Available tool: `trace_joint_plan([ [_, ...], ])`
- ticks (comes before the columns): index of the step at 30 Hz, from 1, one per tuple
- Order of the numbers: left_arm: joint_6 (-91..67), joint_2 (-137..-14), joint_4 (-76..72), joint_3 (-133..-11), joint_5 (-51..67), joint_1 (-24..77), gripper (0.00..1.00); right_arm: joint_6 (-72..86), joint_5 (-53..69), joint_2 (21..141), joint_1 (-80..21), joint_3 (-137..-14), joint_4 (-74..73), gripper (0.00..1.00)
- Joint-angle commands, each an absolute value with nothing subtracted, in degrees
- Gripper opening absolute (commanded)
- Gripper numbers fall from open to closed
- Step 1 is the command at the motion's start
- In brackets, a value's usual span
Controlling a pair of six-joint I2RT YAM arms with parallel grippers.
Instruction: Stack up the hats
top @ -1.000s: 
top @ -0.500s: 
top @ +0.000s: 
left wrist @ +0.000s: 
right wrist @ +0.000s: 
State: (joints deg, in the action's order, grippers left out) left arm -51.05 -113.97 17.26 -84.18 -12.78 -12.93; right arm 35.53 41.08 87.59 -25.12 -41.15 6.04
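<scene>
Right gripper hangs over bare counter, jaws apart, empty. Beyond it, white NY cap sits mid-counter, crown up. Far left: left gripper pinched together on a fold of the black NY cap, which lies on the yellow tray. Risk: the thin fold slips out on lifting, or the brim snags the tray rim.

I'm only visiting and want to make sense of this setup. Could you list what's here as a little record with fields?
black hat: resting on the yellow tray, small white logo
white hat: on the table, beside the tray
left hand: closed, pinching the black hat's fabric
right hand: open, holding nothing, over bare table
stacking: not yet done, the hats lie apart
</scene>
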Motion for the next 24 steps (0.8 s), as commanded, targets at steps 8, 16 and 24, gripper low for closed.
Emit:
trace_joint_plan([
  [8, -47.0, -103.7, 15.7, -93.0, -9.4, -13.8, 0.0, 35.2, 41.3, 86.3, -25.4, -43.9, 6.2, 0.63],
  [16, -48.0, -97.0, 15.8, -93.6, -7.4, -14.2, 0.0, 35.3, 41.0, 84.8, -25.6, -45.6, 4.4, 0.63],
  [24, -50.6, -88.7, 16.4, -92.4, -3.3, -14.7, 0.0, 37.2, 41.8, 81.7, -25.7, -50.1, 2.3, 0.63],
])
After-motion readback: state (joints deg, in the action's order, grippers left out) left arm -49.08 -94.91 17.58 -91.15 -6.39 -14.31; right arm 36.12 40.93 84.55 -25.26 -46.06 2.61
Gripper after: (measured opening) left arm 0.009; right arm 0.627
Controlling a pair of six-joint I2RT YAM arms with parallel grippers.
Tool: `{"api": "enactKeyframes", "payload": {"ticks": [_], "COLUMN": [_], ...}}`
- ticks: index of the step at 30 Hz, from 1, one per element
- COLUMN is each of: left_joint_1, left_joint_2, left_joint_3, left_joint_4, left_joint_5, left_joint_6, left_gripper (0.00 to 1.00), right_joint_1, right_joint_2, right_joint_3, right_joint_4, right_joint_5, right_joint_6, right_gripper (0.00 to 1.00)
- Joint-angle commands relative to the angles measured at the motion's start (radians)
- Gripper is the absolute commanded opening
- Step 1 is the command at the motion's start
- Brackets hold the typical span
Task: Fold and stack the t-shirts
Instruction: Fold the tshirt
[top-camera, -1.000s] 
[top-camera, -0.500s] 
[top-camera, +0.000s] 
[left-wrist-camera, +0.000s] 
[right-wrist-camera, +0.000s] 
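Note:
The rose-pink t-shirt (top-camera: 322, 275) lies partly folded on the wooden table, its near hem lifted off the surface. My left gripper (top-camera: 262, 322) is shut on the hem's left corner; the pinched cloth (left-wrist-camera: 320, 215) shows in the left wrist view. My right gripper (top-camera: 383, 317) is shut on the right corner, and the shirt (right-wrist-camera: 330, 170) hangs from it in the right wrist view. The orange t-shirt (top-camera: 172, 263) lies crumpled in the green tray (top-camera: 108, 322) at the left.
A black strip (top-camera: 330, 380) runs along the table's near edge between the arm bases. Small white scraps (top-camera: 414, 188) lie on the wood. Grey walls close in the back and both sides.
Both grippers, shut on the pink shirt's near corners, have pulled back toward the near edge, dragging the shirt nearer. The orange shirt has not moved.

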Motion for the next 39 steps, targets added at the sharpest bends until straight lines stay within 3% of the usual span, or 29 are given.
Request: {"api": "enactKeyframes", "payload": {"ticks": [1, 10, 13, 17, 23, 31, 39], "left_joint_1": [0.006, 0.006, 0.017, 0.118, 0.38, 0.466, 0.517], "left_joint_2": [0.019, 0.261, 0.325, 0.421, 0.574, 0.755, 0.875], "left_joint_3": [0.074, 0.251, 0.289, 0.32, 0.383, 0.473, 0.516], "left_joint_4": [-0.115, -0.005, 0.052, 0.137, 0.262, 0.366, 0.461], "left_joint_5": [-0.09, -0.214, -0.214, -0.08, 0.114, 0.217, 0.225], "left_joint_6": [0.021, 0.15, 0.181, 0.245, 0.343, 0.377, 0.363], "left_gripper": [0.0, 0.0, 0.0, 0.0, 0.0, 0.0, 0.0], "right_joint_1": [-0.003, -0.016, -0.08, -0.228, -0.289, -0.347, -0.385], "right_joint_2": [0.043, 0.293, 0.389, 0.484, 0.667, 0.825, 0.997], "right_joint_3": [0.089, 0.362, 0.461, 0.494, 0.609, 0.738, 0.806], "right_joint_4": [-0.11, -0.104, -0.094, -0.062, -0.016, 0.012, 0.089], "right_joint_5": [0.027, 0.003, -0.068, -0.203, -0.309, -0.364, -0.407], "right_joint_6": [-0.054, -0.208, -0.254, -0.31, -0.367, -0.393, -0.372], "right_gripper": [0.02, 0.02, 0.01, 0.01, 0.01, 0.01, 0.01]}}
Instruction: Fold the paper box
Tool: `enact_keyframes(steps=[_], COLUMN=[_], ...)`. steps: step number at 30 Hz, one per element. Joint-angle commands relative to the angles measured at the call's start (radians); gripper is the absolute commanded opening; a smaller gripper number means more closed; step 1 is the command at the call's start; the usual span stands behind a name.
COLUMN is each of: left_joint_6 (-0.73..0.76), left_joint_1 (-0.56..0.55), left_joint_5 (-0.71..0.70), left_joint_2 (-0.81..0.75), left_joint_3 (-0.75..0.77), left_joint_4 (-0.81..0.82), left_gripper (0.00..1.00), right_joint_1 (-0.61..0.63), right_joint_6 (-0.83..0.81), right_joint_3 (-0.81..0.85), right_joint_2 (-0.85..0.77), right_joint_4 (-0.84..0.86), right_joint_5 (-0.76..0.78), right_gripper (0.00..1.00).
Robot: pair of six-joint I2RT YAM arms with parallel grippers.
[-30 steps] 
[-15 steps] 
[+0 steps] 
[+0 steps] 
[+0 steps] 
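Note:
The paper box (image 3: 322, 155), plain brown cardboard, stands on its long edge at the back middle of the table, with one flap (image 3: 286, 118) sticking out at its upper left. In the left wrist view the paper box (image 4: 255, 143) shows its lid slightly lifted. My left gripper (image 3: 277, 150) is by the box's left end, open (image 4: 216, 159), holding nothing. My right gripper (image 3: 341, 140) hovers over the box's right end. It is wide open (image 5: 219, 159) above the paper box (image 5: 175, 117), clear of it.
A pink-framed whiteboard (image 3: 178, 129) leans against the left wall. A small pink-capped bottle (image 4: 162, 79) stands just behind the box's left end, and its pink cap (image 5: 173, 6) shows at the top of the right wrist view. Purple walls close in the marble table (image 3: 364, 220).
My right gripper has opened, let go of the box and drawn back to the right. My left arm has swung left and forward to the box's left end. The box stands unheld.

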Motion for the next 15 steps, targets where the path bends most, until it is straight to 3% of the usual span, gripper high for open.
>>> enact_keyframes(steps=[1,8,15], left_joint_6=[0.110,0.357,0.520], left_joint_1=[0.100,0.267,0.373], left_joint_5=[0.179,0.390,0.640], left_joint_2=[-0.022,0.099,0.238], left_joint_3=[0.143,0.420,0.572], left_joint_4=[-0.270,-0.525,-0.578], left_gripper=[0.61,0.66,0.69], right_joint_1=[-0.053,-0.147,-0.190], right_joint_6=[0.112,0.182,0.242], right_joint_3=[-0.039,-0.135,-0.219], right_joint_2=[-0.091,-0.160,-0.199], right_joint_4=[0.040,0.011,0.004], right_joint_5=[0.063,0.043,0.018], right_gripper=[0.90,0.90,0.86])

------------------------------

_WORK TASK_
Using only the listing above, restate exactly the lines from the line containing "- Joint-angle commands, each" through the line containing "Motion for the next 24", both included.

_WRITTEN ANSWER_
- Joint-angle commands, each an absolute value with nothing subtracted, in degrees
- Gripper opening absolute (commanded)
- Gripper numbers fall from open to closed
- Step 1 is the command at the motion's start
- In brackets, a value's usual span
Controlling a pair of six-joint I2RT YAM arms with parallel grippers.
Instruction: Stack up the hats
top @ -1.000s: 
top @ -0.500s: 
top @ +0.000s: 
left wrist @ +0.000s: 
right wrist @ +0.000s: 
State: (joints deg, in the action's order, grippers left out) left arm -51.05 -113.97 17.26 -84.18 -12.78 -12.93; right arm 35.53 41.08 87.59 -25.12 -41.15 6.04
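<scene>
Right gripper hangs over bare counter, jaws apart, empty. Beyond it, white NY cap sits mid-counter, crown up. Far left: left gripper pinched together on a fold of the black NY cap, which lies on the yellow tray. Risk: the thin fold slips out on lifting, or the brim snags the tray rim.

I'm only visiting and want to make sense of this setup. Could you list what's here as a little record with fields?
black hat: resting on the yellow tray, small white logo
white hat: on the table, beside the tray
left hand: closed, pinching the black hat's fabric
right hand: open, holding nothing, over bare table
stacking: not yet done, the hats lie apart
</scene>
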Motion for the next 24 steps (0.8 s), as commanded, targets at steps 8, 16 and 24, gripper low for closed.

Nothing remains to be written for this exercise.